1 Install CDH 4 + Spark
Install from parcels, follow Install Spark/Shark on CDH 4
2 Install git
1 |
yum install -y git |
3 Clone source
Check out the branch named ‘branch-0.9‘ to /opt/shark/shark-0.9.1-bin-cdh4
1 |
git clone https://github.com/amplab/shark -b branch-0.9 /opt/shark/shark-0.9.1-bin-cdh4 |
4 Install JDK
I’m using JDK from CDH 4, which is 1.6.0_31.
If java does not work well:
1 |
export JAVA_HOME=/usr/java/1.6.0_31 |
5 Prepare Patched Hive
This can be get from https://github.com/amplab/shark/releases and https://github.com/amplab/shark/wiki/Hive-Patches.
I’ve downloaded one as http://cloudera.rst.im/shark/hive-0.11.0-bin.tgz,if you have my Cloudera Mirror sync-ed, you can find it in $PATH_TO_MIRROR/shark
extract as /opt/shark/hive-0.11.0-bin/
Release notes of the pre-release 0.9.0 says:
AMPLab’s Hive 0.11 distribution – binaries for this have now been uploaded to Maven Central (see below) and are provided in the hive-0.11.0-bin.tgz shipped with this release.

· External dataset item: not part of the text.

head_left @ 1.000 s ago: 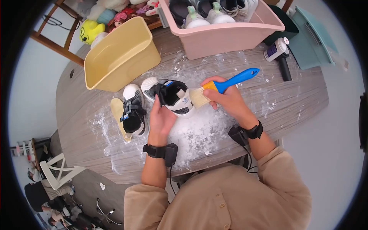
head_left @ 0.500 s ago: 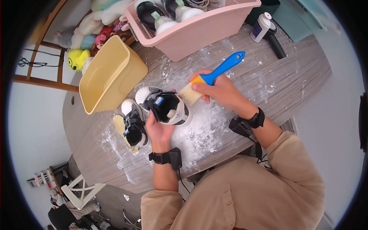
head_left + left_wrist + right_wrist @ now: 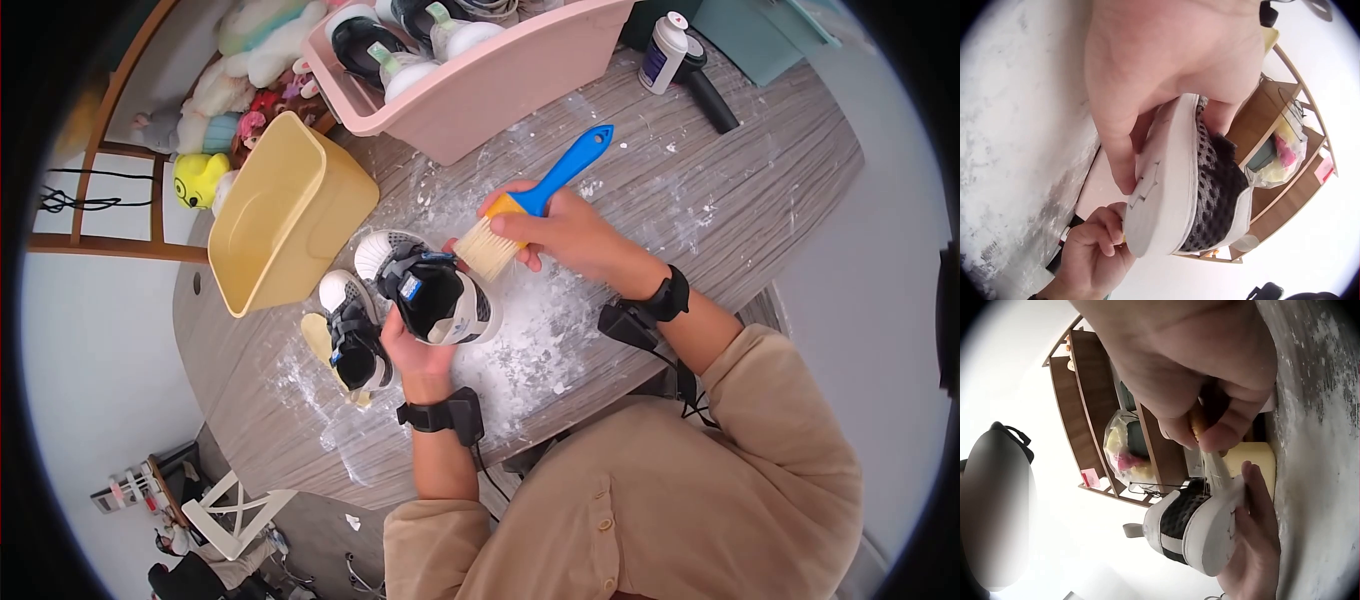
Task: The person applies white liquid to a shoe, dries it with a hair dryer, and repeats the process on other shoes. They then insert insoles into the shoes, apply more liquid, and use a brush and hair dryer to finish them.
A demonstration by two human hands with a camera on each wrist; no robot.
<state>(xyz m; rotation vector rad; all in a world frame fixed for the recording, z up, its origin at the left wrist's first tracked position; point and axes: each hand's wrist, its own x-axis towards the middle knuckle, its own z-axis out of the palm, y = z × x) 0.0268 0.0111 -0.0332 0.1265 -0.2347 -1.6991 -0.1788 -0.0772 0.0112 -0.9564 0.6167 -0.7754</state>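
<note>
A black-and-white sneaker point(image 3: 470, 318) is held off the table by my left hand point(image 3: 408, 348), which grips it from below around the sole. In the left wrist view, the fingers lie along the white sole point(image 3: 1163, 187). My right hand point(image 3: 580, 240) pinches a paintbrush point(image 3: 568, 165) with a blue handle at its yellow ferrule. Its pale bristles point(image 3: 1213, 472) meet the sneaker's side near the sole in the right wrist view. The matching sneaker point(image 3: 352, 335) stands on the table to the left, beside a yellowish insole point(image 3: 318, 338).
White powder point(image 3: 530, 340) covers much of the wooden table point(image 3: 760, 190). A yellow bin point(image 3: 345, 205) stands at the back left, and a pink tub point(image 3: 500, 95) of shoes behind. At the back right are a white bottle point(image 3: 663, 55) and a black-handled tool point(image 3: 712, 105).
The brush has shifted from the sneaker's heel forward along its right side. The sneaker has turned slightly in my left hand. The head view has swung, shifting the surroundings.
</note>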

So we don’t need to download/compile the patched hive manually anymore.
6 Build
1 2 3 |
cd /opt/shark/shark-0.9.1-bin-cdh4/; export SCALA_HOME=/opt/cloudera/parcels/SPARK/lib/spark; SHARK_HADOOP_VERSION=2.0.0-cdh4.5.0 ./sbt/sbt package |
7 Package
1 2 |
cd ..; tar zcvf shark-0.9.1-bin-cdh4.tgz shark-0.9.1-bin-cdh4; |
8 Run
If you’re trying to run ./bin/shark-withinfo, you’ll find you have to create symbolic links just like what I did in Install Spark/Shark on CDH 4 :P
Rest?
All in Install Spark/Shark on CDH 4
Download
Shark-0.9.1 for CDH 4.5.0 (Pre-release): http://cloudera.rst.im/shark/shark-0.9.1-bin-cdh4.tgz
Scala-2.10.3: http://cloudera.rst.im/shark/scala-2.10.3.tgz